Ben received the brunt of the urine-assault, and due to the packed-in-like-sardines condition of having three boys and a Mama in one small bathroom stall, he had no where to go but stand in the line of fire. Grant, confused as to why it wasn't working, started pointing it all directions in an attempt to make it go in the toilet while looking around mid-stream, and doused Ben, Drew, two walls of the stall, the floor, the entire surface of the toilet and some of my leg. Luckily, being in the back of the pack, I was mostly protected from the invasion of liquid secretion by a shield of little boys.
The screaming continued. Me: "Grant! Point it down! What the heck is going on?!?" Ben: "AAAIIIIEEEEEEEEEEEEEEE..." Me: "Oh, honey, are you peeing on your underwear?!? Wait, stop peeing!" Drew: "What the heck! What the heck! What the heck!" Ben: "...EEEEEEEEEEEEEEEEEEEEEEEEEEEEE..." Me: "GRANT! STOP PEEING!" Ben: "...EEEEEEEEEEEEEEEEEEEEEEEEEEEEEEEE!!!!!!!!!!!"

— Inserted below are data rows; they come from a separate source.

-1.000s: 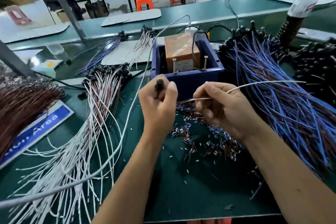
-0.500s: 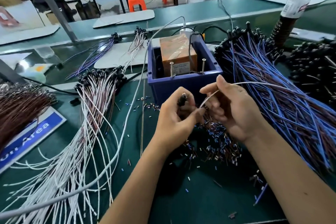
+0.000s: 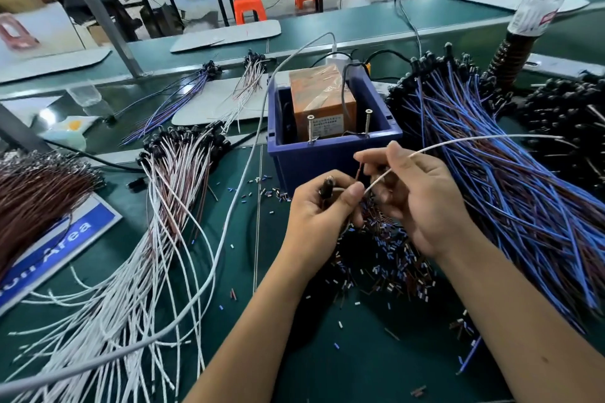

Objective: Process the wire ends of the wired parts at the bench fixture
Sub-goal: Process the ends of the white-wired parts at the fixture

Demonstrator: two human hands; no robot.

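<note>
A: What do the hands have?

B: The left hand [image 3: 322, 209] grips a small black part [image 3: 327, 186], fingers curled round it, thumb pressed over the wires where they leave it. The right hand [image 3: 422, 199] pinches the part's two leads: a white wire [image 3: 474, 140] that arcs away to the right over the blue bundle, and a brown wire [image 3: 359, 172] standing up short between the two thumbs.

A: So both hands are closed on something?

B: Yes, the left round the part, the right on its wires. The two hands almost touch.

A: Where is the fixture from there?

B: Just beyond the grip: a blue bin [image 3: 330, 157] with an orange box [image 3: 322, 98] inside and two upright screws [image 3: 310, 127] at its near rim. The wire ends are near the bin's front wall, not at the screws.

A: And beneath the hands?

B: A heap of cut insulation bits [image 3: 386, 258], blue, brown and white, on the green mat [image 3: 343, 357].

A: To the sides?

B: Right of the grip, a thick pile of blue-wired parts [image 3: 510, 193]. Left of it, a fan of white-wired parts [image 3: 157, 239], and further left a brown bundle [image 3: 36, 190] over a blue sign [image 3: 55, 252]. A grey cable [image 3: 229, 206] runs from the bin across the white wires.
</note>
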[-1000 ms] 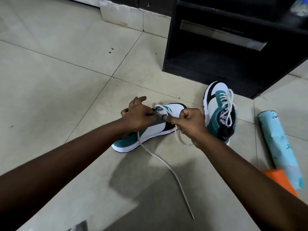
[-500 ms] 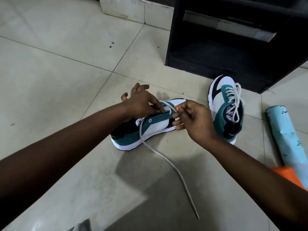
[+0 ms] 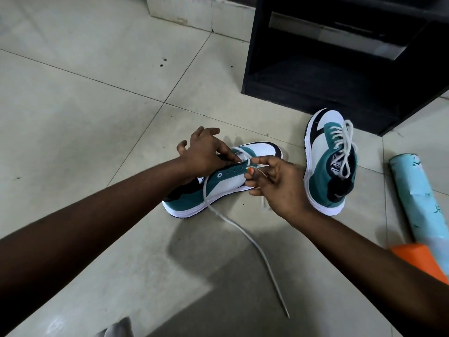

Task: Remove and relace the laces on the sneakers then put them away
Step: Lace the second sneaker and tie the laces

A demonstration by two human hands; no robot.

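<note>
I see a teal, white and black sneaker (image 3: 226, 181) lying on the tiled floor (image 3: 85, 113), its toe pointing toward a black cabinet (image 3: 340, 76). My left hand (image 3: 206, 154) rests on top of the sneaker near its eyelets, thumb and forefinger pinched on the white lace (image 3: 245, 229), the other fingers spread. My right hand (image 3: 279, 186), just right of the sneaker, has curled fingers that seem to pinch another stretch of lace, though blur makes that uncertain. The lace's loose end trails from the sneaker across the floor toward me. A second, laced sneaker (image 3: 330, 161) stands right of the first, nearer the cabinet. Farther right lies a pale blue tube (image 3: 418, 198) with an orange end.
</note>
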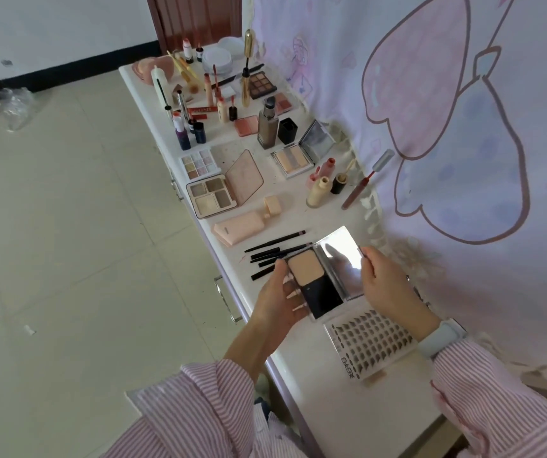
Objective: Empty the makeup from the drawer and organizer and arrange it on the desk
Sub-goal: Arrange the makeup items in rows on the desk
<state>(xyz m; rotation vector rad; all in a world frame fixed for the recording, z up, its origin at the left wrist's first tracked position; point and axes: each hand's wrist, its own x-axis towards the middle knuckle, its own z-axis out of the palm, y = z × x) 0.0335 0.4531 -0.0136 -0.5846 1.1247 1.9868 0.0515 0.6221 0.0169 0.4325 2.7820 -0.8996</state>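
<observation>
The left hand (280, 300) has its grip curled round the base of an open powder compact (315, 285), fingertips wrapped over the near edge beside the black compartment, thumb up along the far-left corner by the beige powder pan. The right hand (382, 279) pinches the outer edge of the compact's mirrored lid (343, 259), which lies folded open to the right of the base. The compact appears to be held just above the white counter (318, 401), though contact with the surface cannot be told from this angle.

Just below the right hand's grip, a clear box of false lash clusters (369, 345) lies flat on the counter, partly under the right wrist. Just beyond the left hand's grip, several black pencils and brushes (275, 251) lie side by side, the nearest ones touching or passing under the compact's far-left corner. Farther out from them rest a pink tube (242, 228) with its cap off, an open four-pan palette (211, 198), a small nine-pan palette (199, 163) and an open highlighter compact (293, 161). Well beyond stand a foundation bottle (268, 127), a gold mascara (246, 87) and many small bottles and lip tubes. Both arms wear pink striped sleeves (212, 401), and a pale blue watch (442, 337) sits on the right wrist.
</observation>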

And so it continued, till his bladder emptied, leaving us in the once-shiny and clean stall, dripping with pee.
Yup. We urine-sterilized the whole dang thing. Costco, you're welcome.
I can only imagine what everyone else in the bathroom was thinking. Especially since, you know, every stall was full.
Grant and I just stood there, stunned. Ben- wet, mad, and sobbing, started stripping his urine-soaked clothing, refusing to wear it. I told him to put it back on, as we had no other option, so he screamed and whined in protest. "But it's wet and cold!" "I know, buddy, but we don't have a choice. You can't walk through Costco and out to the car naked, so you have to wear the wet pants till we get to the car."
Grant's front was soaked with urine. He calmly pulled his undies and pants back up, and then, unable to work the button through the soaking wet denim buttonhole, asked if I would help button his pants.
I said no. I no longer cared if he had to leave with unbuttoned pants, and I didn't want to touch any more pee.
I cleaned up the stall as best as I could, we all washed our hands, and we left. Me, defeated and close to tears; Ben, humiliated and soaked with his brother's urine; Grant, who didn't seem to mind in the least; and Emma, oblivious to the entire event and happily chatting about Costco hot dogs for lunch, which I had previously promised.
Hot dogs didn't happen, much to Emma's disappointment. We went straight to the van, had the boys change clothes and left. I still had a ton of errands that had to be done, I was frustrated, cranky, and I could smell pee on myself somewhere but could not find it.
We went to the Taco Time drive-through, where I apparently forgot how many children I actually have and only ordered enough food for three kids.
Maybe in my mind, I had already sold one to the gypsies.
We wet back through the Taco Time drive through and the nice man laughed when I explained that I was an idiot. I wonder what he would have said if I had said, "Well, getting peed on makes you stupid."
We pulled over and we all decided that the day needed a complete do-over. In order to re-start the day right, I got out and hugged each kid, told them good morning and asked them how they slept. This produced healthy, healing amount of giggles, and we hit the road again, refreshed and ready to go.
The rest of the trip went better. My darling husband met up at the post office to stay in the car with the kiddos so I could navigate the mess of a complicated package alone. Thank you, honey!
At Target, we did another bathroom break, and it was mildly uneventful. You know your kids are crazy when you leave a public restroom relieved that the only thing that happened was Ben accidentally dunked his coat in the toilet.
Just add another thing to the pile of pee-filled clothing in the van. No big deal.
At the end of the day, we got every single thing on the list checked off. Every single one of us cried at one point or another, and four out of the five got peed on, and my van still smells of urine.
Another reason why I will always and forever be Seeking Sanity.